= Georgy Glazkov =

Russian footballer and coach

Georgy Glazkov (Георгий Фёдорович Глазков) (18 November 1911 – 18 November 1968) was a Soviet football player and coach who played as a forward.

== Career ==
Glazkov spent much of his playing career between 1935 and 1947 at Spartak Moscow although during the Great Patriotic War in 1941 played for Zenit Moscow and MVO Moscow in 1945.
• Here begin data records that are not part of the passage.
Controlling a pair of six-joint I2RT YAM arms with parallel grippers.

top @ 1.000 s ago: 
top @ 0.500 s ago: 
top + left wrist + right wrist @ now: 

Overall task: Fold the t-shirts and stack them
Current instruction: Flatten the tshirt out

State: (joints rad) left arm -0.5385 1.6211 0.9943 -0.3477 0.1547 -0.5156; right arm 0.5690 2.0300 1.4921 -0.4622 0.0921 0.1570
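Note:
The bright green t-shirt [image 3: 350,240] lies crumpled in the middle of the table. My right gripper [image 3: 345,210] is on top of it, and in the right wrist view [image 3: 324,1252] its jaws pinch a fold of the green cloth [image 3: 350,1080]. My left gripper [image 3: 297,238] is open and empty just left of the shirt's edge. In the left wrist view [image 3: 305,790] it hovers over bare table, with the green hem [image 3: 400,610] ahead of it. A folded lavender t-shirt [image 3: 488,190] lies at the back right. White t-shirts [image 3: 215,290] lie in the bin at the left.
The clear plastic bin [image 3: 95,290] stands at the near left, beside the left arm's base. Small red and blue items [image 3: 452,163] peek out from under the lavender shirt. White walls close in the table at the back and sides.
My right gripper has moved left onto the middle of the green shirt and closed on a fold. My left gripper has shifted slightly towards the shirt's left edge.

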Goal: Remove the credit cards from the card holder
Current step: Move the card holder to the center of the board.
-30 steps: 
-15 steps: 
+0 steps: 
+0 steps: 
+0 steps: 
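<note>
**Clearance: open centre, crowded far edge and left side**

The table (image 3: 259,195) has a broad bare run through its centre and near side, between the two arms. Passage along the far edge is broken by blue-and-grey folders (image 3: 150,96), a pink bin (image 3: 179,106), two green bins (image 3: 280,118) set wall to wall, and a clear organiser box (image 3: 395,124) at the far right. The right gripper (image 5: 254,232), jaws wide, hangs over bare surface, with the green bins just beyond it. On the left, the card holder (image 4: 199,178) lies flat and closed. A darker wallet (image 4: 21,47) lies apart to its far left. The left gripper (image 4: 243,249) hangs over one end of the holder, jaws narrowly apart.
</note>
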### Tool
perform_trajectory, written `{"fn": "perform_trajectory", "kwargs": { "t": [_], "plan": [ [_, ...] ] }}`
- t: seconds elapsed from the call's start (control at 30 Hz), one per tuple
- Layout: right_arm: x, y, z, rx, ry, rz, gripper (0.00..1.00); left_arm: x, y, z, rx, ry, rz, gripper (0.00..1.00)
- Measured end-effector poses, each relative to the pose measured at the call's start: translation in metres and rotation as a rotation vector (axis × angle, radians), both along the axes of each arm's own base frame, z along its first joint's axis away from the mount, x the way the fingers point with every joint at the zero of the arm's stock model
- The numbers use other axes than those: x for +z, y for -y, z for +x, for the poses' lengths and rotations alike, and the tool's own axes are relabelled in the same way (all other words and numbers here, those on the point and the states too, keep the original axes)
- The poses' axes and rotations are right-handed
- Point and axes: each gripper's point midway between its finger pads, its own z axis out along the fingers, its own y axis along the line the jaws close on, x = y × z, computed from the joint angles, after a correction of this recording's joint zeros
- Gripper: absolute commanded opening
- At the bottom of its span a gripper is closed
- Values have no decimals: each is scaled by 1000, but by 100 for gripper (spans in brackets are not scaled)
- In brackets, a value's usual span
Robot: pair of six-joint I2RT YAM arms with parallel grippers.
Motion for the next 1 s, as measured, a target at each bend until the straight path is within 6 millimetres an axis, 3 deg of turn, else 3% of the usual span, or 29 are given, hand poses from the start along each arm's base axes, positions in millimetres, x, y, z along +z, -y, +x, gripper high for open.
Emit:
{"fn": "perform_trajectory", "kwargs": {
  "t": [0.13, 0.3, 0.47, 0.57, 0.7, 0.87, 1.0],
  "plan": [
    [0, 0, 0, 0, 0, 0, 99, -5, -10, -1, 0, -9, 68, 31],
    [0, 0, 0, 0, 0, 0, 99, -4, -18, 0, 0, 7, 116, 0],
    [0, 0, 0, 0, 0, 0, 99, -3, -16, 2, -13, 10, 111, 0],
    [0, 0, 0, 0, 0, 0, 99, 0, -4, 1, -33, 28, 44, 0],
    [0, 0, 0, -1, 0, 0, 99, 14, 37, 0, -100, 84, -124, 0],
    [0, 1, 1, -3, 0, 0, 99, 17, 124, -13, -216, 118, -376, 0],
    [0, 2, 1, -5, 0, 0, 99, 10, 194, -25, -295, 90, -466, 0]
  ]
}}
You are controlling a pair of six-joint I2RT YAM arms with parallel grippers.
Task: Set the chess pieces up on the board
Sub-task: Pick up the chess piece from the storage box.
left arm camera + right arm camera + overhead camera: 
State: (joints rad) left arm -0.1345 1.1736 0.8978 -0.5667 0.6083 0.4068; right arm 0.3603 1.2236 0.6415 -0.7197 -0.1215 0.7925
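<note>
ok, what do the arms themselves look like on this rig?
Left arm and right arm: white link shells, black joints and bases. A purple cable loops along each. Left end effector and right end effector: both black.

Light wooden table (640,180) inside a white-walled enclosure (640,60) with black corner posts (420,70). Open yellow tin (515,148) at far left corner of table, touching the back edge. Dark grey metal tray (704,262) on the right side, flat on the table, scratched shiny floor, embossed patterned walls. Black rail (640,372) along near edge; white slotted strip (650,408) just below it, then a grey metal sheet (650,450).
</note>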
At the end of the football career he began a career as coach. In the years 1948-1951 he led Spartak Vilnius, and from June to the end of 1951 managed Spartak Moscow. From 1953 to June 1954 he trained Metalurh Zaporizhzhia. In 1955 he helped to train the second team of the USSR. From 1955-1959 he held a position of the National Football Coach of the Department of Sports Committee of the USSR. In 1959, he became a coach of the USSR national team and in 1964 he led the youth team of the USSR. In the years 1963-1968 he also worked as a senior coach at FSzM Moscow. He died on 18 November 1968 in Moscow.

Glazkov was champion of the USSR in 1936 (junior), 1938, 1939, USSR Championship bronze medalist in 1936, 1940, winner of the USSR Cup in 1938, 1939, 1946, 1947 and USSR Cup finalist in 1945. He was also bronze medalist in the First Division of the USSR in 1949 and 1950 as a coach.